Publicis announced this week that it is acquiring 20% of Matomy for approximately £40m, with an option to increase its stake in the company to 24.9%, that would raise the value of the deal to £51m, in the latest round of M&A activity in the ad tech sector.
Matomy, an Israeli ad network, stated that Publicis will be acquiring 17.9 million of its shares, or 20% of the company, for 227 pence a share, with a further option to buy an additional 4.4 million shares at the same price, in a deal signaling the holding group’s ongoing expansion strategy after the abandonment of its previously proposed merger with Omnicom. The deal closely follows the announcement of Publicis’ rival WPP taking a 15% stake AppNexus as part of a wider transaction that would see the holding group sell Open AdStream to the ad tech firm.
Tel-Aviv-based Matomy is a well diversified proposition, having built its own proprietary tech in social, email, display, mobile and video. The company recently listed in an IPO on the high-growth segment of the London Stock Exchange (LSE) in July, raising £41m in the float.
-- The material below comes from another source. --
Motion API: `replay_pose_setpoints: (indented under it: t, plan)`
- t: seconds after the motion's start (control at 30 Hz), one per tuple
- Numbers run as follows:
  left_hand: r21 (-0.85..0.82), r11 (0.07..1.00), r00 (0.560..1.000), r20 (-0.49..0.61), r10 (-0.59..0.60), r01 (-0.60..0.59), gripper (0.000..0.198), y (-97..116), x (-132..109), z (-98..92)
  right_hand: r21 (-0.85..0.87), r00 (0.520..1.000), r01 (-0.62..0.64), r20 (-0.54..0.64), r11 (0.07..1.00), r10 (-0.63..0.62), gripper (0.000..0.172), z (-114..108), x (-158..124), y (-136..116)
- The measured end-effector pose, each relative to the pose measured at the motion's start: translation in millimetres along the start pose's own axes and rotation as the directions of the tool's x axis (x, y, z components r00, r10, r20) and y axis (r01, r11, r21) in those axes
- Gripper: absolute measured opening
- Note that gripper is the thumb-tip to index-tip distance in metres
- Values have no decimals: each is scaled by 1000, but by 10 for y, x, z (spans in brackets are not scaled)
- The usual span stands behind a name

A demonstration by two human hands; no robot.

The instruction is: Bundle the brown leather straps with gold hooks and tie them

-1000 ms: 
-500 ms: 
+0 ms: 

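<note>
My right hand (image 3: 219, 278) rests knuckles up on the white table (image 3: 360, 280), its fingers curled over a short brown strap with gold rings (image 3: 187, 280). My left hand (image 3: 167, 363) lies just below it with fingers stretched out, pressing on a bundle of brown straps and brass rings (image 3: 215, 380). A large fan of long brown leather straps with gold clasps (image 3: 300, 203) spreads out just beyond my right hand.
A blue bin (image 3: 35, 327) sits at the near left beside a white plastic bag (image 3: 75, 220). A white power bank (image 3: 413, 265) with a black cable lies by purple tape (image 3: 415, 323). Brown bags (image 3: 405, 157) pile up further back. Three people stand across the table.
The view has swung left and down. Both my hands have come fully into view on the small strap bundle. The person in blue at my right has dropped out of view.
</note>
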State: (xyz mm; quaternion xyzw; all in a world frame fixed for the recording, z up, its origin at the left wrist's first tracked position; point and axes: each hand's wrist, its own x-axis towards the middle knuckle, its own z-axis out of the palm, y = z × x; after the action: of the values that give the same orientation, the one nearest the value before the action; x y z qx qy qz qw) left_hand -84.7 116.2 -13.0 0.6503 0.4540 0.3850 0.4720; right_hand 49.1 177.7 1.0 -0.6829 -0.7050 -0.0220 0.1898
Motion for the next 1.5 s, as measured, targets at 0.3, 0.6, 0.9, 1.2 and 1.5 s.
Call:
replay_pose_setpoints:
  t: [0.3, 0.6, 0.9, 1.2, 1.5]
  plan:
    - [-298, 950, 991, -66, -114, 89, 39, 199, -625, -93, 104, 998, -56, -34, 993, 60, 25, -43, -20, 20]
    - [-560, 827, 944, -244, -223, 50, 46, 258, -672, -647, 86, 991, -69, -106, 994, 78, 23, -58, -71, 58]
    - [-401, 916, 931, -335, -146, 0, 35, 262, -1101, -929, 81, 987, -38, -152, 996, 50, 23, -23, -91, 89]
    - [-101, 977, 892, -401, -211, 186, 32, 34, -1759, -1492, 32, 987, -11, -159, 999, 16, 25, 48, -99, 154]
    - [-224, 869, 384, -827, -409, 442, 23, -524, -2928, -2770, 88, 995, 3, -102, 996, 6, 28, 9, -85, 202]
So why is Publicis buying into Matomy? The investment is likely linked to access to technology. Despite much of its earnings coming from ad net revenues it does have a good culture of building tech. It has its own PMD as well as a DCO solution.
Publicis has been rumoured to be doing due diligence on a lot of companies in the space. There were rumours that Publics was seriously kicking the tyres of Criteo, but a multi-billion dollar deal was seen as too big of a risk for the holding company chiefs.
This Matomy deal potentially gives Publicis preferential access to the latest ad technology being built out of Israel – but more importantly it is giving Publicis the opportunity to put some of its cash pile to work in a high growth business.
Pubmatic signs up 12 premium UK pubs
Pubmatic this week announced it has signed up a dozen UK premium publishers including Coull, The Economist, Shortlist Media, TalkSport Radio, Vice, as well as a raft of new hires across EMEA, meaning its headcount in the region numbers 35-plus.
Rob Jonas, Pubmatic, global chief revenue officer, said the company’s EMEA customer portfolio has “quadrupled” in the last year, adding that this growth was coming at the expense of its rivals.
The full list of publishers includes: The Economist, Haymarket, ESI Media (Independent, London Evening Standard), Northern & Shell, Local World, Shortlist Media, Vice, Coull Ltd., talkSPORT Radio, TV Guide UK, Press Holdings Media Group (including The Spectator) and Contented Group.
Among the keep appointments announced by the company was John Stoneman, who was promoted to the roll of VP, EMEA; Bill Swanson, formerly of News International and Independent News & Media, who has been appointed to the newly created role of UK country manage; plus ExchangeWire contributor Daniel Wilson, previously of Amobee and EE, who is now senior director Mobile and Video.